Your pup may also be feeling lethargic from excessive eating. We’ve all been here before: ever had to roll back after an all-you-can-eat buffet? You pile food up on your plate and go back and forth until you regret coming to the buffet at all. We probably won’t go that wild again for some time. We’ve learnt our lesson.

The difference is, doggos still have a survival instinct that makes them do the exact same thing, only they don’t learn from it. Their instincts tell them they never know when they’ll eat again, so they cram everything they can into their mouths. You might just think they’re hungry, but some dogs will do it every time. Even when they’re stuffed, they’ll try to fit more in. 

And you remember what happens when you get back from the buffet. You fling yourself on the sofa or even get in bed for a quick eight-hour nap. Dogs are the same. They’ve eaten so much and now they need to work to digest it all. It’s exhausting.

Eating a lot of junk food and high-sugar foods can have similar effects. Most junk food is deficient in amino acids, and these play an essential role in preventing depression and regulating mood. If your dog’s been pinching a few too many kebabs and slices of pizza and not eating enough of their own food, him feeling depressed as a result is definitely possible. 

Bad or unusual behaviour

Does your pup keep begging or stealing food from around the house? Then they may not be eating enough. Being hangry isn’t unique to humans. Not getting enough to eat can easily make a pup act up. They could be intentionally acting up to get your attention to let you know they’re peckish.

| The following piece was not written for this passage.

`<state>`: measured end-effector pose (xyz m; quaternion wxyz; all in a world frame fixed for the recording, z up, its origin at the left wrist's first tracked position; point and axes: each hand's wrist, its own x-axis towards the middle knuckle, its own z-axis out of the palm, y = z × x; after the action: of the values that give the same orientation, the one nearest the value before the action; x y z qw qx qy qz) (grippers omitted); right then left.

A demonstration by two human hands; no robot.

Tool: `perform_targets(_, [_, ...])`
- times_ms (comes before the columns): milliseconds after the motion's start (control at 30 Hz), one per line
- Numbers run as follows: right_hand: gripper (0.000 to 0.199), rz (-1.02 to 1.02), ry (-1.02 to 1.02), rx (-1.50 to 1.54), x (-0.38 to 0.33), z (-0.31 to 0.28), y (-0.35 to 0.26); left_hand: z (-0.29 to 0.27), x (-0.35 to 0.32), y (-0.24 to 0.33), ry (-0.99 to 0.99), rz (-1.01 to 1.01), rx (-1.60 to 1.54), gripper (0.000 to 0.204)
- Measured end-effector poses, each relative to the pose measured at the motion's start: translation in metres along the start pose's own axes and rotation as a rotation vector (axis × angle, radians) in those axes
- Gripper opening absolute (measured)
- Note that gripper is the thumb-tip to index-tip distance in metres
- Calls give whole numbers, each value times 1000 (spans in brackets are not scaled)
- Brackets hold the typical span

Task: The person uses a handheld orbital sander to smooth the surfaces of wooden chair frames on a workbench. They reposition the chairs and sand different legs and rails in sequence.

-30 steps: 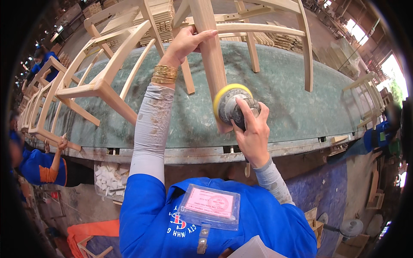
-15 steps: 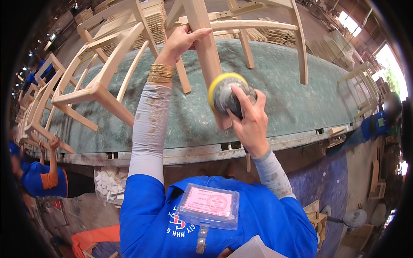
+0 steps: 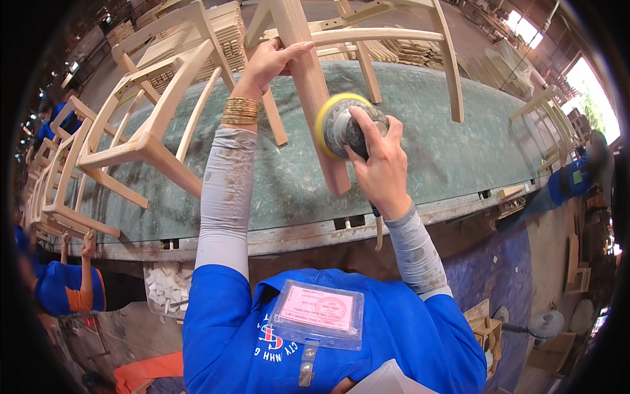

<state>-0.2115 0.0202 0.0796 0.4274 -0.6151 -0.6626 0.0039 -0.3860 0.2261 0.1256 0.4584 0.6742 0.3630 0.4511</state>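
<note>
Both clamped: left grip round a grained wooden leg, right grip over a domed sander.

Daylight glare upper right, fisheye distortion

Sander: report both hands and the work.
Left hand grips chair leg. Right hand holds sander at leg's right edge. Second chair left, clear of sander.

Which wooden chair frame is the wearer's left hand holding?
The central chair frame: the left hand grips its leg, and the right hand holds a sander at that leg. The left frames and far-right frame have neither hand on them.
</note>
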Motion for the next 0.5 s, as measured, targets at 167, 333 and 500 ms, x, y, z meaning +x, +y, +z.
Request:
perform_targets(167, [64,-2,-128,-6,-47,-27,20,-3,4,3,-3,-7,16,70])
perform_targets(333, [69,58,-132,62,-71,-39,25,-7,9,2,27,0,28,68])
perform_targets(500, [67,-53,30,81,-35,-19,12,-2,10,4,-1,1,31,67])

And other strange behaviours can be linked to diet too. That can include running away, being cheeky, ignoring commands, and more. This could be due to low-quality grains, chemicals, additives, and animal derivatives. If your pup feels good, they’ll behave well. But there’s a chance these ingredients are making them feel anything but good.

And changing food too quickly can cause these changes too so it can feel hopeless. But if you transition your dog properly onto a nutritious, high-quality food, this should solve the problem.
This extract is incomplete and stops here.